Provided material: Begin

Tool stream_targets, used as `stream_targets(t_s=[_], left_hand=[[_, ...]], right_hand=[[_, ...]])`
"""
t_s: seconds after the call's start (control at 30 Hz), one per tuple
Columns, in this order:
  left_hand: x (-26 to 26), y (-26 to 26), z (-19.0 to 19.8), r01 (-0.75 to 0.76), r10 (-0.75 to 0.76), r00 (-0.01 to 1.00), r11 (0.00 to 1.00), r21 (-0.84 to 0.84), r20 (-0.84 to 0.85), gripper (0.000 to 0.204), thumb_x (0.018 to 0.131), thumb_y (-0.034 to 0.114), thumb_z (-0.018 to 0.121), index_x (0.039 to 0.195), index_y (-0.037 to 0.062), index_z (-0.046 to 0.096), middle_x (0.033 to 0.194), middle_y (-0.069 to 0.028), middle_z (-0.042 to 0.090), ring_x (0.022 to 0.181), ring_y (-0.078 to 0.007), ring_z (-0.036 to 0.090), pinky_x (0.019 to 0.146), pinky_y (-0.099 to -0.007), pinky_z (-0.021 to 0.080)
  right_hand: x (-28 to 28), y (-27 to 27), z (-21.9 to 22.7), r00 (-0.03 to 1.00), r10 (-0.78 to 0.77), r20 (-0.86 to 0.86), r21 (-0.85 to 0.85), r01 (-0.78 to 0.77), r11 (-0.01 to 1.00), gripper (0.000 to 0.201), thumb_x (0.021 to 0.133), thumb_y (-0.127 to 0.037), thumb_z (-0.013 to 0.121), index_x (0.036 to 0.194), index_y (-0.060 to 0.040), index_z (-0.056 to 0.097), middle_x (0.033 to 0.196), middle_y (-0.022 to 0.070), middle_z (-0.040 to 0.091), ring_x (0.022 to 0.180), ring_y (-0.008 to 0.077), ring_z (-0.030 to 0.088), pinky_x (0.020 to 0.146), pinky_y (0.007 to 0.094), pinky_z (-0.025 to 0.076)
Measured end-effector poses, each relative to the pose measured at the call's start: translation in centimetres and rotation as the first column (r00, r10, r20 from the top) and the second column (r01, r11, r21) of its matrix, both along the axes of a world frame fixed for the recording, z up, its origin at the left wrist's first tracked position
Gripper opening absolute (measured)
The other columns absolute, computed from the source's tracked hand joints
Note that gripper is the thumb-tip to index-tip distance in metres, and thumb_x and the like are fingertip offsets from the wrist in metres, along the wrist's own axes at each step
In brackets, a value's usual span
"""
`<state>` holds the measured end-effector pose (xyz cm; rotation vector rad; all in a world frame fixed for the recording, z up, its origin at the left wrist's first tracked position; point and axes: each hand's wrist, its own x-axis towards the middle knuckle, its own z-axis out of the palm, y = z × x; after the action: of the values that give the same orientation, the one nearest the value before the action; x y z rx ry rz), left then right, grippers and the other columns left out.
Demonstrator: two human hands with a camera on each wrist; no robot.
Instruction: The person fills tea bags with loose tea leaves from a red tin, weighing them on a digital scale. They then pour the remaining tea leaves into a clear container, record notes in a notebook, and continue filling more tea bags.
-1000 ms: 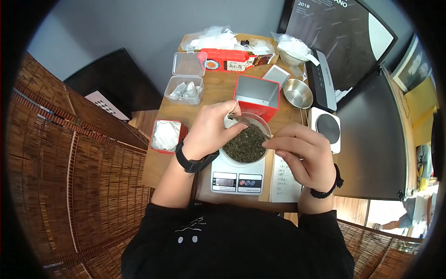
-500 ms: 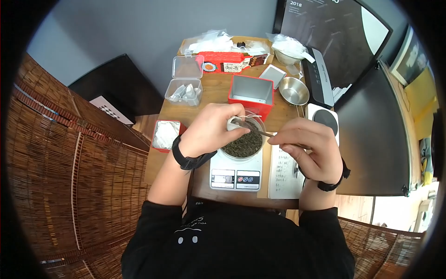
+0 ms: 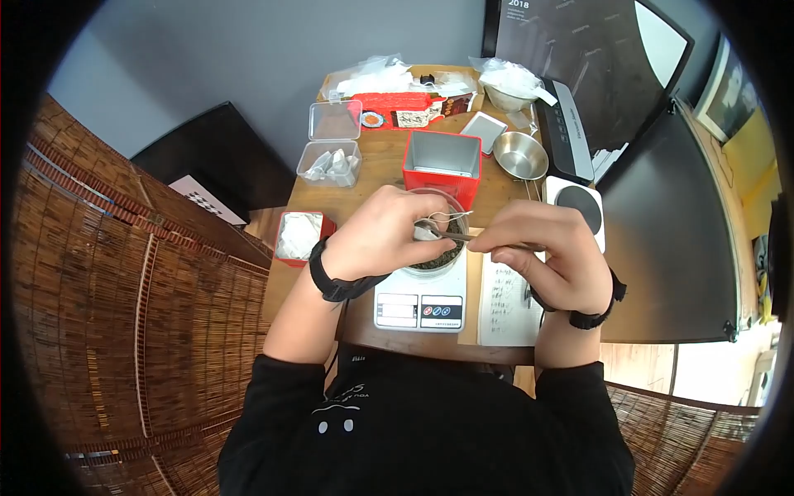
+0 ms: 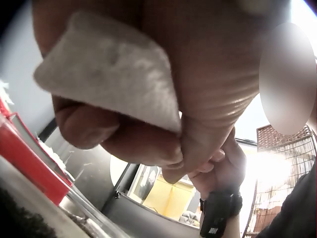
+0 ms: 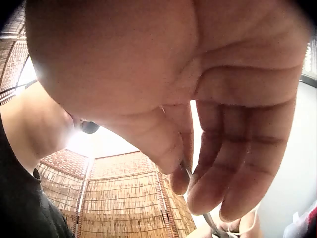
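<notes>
My left hand point(image 3: 385, 231) pinches a small white pouch point(image 3: 426, 232) over a clear tub of dark dried leaves point(image 3: 438, 263); in the left wrist view the pouch point(image 4: 111, 69) bulges from between the fingers. A white string loops from it. My right hand point(image 3: 550, 256) pinches the handle of a thin metal spoon point(image 3: 455, 236), whose far end is at the pouch's mouth. The right wrist view shows the metal handle point(image 5: 185, 167) between thumb and fingers. Under the tub is a white kitchen scale point(image 3: 420, 309); its reading is washed out.
Behind the tub stands an open red tin point(image 3: 442, 183). A plastic box with white pouches point(image 3: 332, 168) and a red tin of white pouches point(image 3: 299, 236) lie left. Right are a steel pan point(image 3: 521, 157), a hot plate point(image 3: 579, 207) and a handwritten sheet point(image 3: 500, 310).
The spoon's far end has moved to the left hand's pouch, and both hands have shifted slightly. The view has shifted a little, and the tub is more covered by the left hand.
</notes>
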<state>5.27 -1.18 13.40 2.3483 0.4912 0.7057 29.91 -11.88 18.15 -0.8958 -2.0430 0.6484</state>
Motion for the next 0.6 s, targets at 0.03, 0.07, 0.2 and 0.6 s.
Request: stream_targets(t_s=[0.03,0.07,0.2,0.6], left_hand=[[0.1,-0.1,0.1,0.004,-0.004,1.0,1.0,-0.027,-0.012,0.021,0.084,0.012,0.085,0.092,0.0048,0.067,0.09,-0.0132,0.076,0.084,-0.0382,0.074,0.075,-0.0435,0.057],[0.2,-0.2,0.1,0.003,-0.003,1.0,1.0,-0.026,-0.013,0.021,0.084,0.012,0.085,0.092,0.0048,0.067,0.09,-0.0132,0.076,0.084,-0.0382,0.074,0.075,-0.0435,0.057],[0.7,-0.6,-0.1,0.038,-0.038,0.999,0.999,0.003,0.032,0.02,0.082,0.008,0.084,0.088,0.0038,0.065,0.079,-0.013,0.07,0.073,-0.0313,0.072,0.067,-0.038,0.053],[-1.1,-1.1,0.9,-0.005,0.045,0.977,0.982,-0.191,0.208,0.047,0.077,0.015,0.096,0.11,0.0045,0.065,0.087,-0.0089,0.071,0.081,-0.0245,0.072,0.074,-0.0359,0.056]], right_hand=[[-0.2,0.2,-0.2,1.0,-0.001,0.001,-0.011,0.001,1.0,0.019,0.093,0.003,0.072,0.111,0.0036,0.079,0.101,0.0164,0.075,0.087,0.0303,0.073,0.077,0.0364,0.058],[-0.4,0.4,-0.3,1.0,-0.002,0.003,-0.023,0.002,1.0,0.019,0.094,0.001,0.073,0.111,0.0032,0.079,0.101,0.0162,0.075,0.089,0.0308,0.074,0.08,0.0369,0.059],[-0.8,1.3,-1.2,1.0,0.02,-0.008,-0.086,-0.02,0.996,0.019,0.095,-0.001,0.073,0.113,0.0024,0.078,0.103,0.0159,0.076,0.092,0.0306,0.075,0.083,0.037,0.061],[-0.7,0.4,-1.0,0.996,0.043,-0.074,-0.046,-0.047,0.998,0.018,0.101,-0.011,0.072,0.111,0.0027,0.079,0.101,0.0151,0.075,0.087,0.0231,0.073,0.079,0.0303,0.058]])
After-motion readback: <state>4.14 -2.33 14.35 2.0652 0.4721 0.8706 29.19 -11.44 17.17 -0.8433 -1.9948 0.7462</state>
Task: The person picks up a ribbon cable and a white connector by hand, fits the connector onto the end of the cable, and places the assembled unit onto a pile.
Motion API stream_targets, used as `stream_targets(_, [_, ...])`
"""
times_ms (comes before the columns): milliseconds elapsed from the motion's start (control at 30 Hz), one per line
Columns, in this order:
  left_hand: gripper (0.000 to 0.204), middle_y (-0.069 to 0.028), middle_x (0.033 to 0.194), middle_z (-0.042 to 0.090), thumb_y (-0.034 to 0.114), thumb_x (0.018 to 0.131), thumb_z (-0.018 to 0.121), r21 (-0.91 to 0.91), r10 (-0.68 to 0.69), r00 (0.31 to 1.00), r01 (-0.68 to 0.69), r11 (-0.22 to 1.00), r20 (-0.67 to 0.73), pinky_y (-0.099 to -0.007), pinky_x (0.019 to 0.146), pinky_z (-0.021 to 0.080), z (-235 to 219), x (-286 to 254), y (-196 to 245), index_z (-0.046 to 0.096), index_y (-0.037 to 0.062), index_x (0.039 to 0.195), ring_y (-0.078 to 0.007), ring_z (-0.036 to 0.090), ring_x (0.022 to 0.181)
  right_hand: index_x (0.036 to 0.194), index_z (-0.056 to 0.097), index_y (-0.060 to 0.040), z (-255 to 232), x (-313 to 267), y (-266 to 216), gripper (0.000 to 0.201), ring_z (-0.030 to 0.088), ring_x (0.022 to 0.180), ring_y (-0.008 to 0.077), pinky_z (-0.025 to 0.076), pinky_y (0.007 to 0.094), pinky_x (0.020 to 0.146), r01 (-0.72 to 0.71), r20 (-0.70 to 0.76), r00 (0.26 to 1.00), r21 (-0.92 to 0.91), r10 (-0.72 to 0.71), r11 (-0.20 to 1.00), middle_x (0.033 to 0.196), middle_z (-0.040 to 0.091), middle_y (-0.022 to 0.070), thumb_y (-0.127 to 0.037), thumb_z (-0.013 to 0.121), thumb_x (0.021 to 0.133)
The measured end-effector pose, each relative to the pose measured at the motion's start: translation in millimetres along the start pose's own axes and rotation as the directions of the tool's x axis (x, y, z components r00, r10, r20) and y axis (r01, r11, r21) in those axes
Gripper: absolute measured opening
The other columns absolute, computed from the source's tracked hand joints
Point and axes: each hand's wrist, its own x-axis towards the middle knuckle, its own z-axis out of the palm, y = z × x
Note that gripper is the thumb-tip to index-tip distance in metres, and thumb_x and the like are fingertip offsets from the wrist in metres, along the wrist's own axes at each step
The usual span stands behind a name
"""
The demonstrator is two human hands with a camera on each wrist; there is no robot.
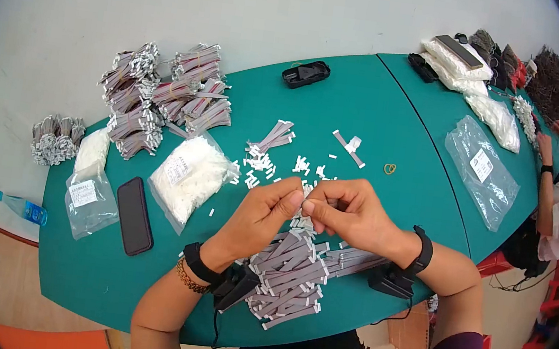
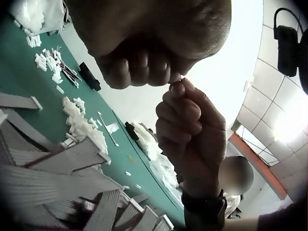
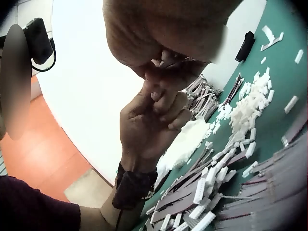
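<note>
My left hand (image 1: 255,215) and right hand (image 1: 360,218) meet fingertip to fingertip above the table. Thumbs and forefingers pinch a tiny piece, nearly all covered by the fingers; I cannot tell its exact kind. The other fingers of both hands are curled in, as the left wrist view shows. Below the hands lies a heap of flat grey ribbon cables (image 1: 288,273) with white connector ends. Just beyond the hands, loose white connector housings (image 3: 252,103) lie in a pile. More cables (image 1: 273,137) and scattered housings (image 1: 261,165) sit farther back.
The green table (image 1: 231,113) carries bundled ribbon cables (image 1: 138,101), a bag of white housings (image 1: 189,174), a black phone (image 1: 135,216) and a black case (image 1: 306,74). A rubber band (image 1: 390,168) and an empty plastic bag (image 1: 481,171) lie to the right. Other people sit at far right.
</note>
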Motion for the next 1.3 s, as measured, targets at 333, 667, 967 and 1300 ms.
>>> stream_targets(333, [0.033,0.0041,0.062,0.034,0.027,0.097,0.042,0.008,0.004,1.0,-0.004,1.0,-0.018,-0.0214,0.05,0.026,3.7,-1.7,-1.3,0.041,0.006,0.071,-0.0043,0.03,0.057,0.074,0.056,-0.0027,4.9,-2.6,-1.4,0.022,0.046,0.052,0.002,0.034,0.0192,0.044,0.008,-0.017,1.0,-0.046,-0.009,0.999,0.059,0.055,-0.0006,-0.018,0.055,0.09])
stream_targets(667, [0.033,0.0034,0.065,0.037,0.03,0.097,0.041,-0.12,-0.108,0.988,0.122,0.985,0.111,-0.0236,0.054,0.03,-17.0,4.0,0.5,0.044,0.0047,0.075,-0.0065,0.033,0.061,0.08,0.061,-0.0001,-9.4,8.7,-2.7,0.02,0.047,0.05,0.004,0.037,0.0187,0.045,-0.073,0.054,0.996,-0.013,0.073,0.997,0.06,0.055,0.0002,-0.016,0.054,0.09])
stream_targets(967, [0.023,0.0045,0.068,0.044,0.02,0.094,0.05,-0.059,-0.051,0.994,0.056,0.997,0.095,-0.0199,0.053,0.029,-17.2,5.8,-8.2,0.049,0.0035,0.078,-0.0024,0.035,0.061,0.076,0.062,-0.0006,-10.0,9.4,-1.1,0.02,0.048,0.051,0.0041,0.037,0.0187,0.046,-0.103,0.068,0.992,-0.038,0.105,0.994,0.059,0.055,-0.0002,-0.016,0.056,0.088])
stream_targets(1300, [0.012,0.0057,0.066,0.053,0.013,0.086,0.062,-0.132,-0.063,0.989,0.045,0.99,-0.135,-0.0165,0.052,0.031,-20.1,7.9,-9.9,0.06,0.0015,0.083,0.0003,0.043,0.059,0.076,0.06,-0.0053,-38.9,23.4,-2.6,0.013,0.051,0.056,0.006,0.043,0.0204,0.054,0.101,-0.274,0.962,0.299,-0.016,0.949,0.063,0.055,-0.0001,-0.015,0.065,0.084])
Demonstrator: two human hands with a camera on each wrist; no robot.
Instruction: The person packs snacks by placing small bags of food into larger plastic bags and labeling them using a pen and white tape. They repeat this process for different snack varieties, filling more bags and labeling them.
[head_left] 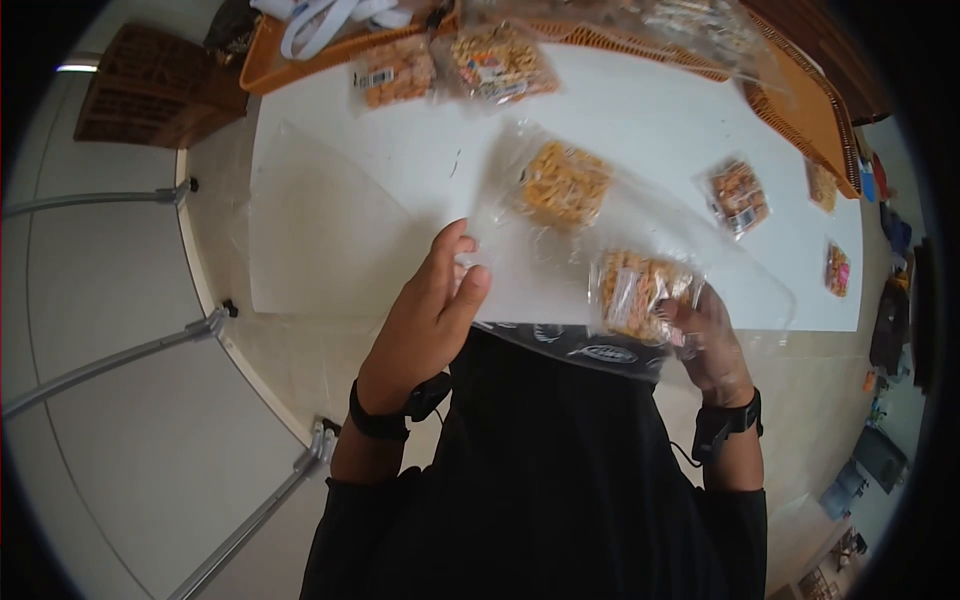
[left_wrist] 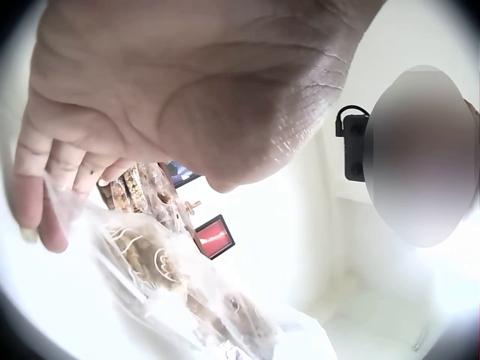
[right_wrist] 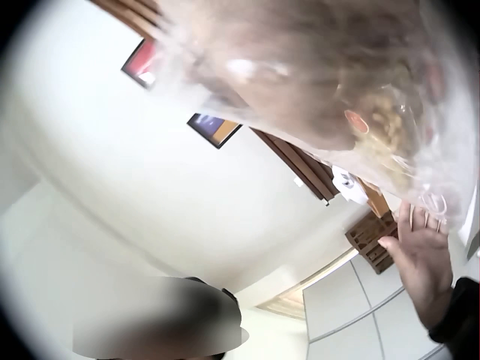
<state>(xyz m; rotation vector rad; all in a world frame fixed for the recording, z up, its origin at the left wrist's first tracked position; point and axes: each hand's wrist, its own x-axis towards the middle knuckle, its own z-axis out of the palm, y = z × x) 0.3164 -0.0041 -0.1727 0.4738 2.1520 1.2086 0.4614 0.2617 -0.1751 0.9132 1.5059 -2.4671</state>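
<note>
A large clear plastic bag spans the space between the hands, with a packet of yellowish snacks showing through its upper part. My right hand grips a second snack packet at its right side; clear film covers this hand in the right wrist view. Whether the hand is inside the bag or behind it, I cannot tell. My left hand has its fingers extended and thumb apart, touching the bag's left edge. In the left wrist view, the bag meets the fingertips of the left hand.
Another clear bag lies flat on the white table at left. Snack packets lie at the back by orange wicker trays. More packets are at right. Metal rails stand left of the table.
</note>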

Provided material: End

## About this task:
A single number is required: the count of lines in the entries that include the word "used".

## Answer for the task:
2